What the task requires: Copy exactly the lines of the data below that run from the line holding "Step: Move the" through the line holding "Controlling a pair", both ends included.

Data provided:
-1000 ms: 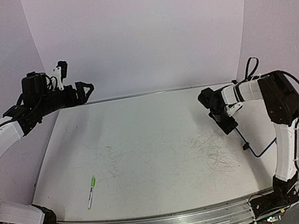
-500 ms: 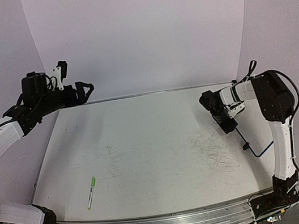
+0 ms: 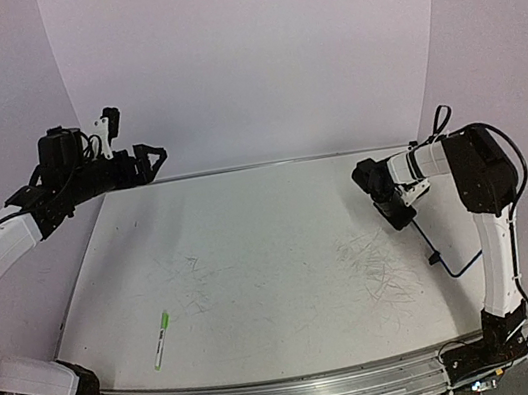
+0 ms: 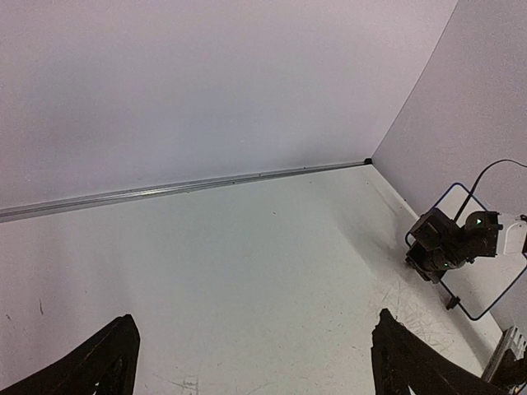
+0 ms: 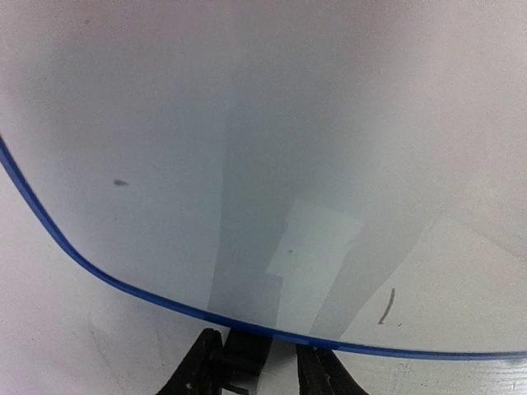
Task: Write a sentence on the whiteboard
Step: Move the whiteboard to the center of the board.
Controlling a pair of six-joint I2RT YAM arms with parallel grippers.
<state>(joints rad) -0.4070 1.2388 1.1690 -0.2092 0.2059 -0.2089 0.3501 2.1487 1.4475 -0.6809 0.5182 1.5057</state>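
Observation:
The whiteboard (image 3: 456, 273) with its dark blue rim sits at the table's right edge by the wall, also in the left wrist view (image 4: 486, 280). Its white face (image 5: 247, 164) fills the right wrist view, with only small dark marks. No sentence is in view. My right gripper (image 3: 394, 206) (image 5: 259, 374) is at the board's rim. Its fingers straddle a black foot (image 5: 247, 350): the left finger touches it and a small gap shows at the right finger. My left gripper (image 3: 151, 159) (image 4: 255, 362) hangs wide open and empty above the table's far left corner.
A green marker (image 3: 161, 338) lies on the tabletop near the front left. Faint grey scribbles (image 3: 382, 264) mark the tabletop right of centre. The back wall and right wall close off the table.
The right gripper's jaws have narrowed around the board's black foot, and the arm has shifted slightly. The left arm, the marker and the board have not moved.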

Task solution:
Step: Move the whiteboard to the center of the board.
Controlling a pair of six-joint I2RT YAM arms with parallel grippers.

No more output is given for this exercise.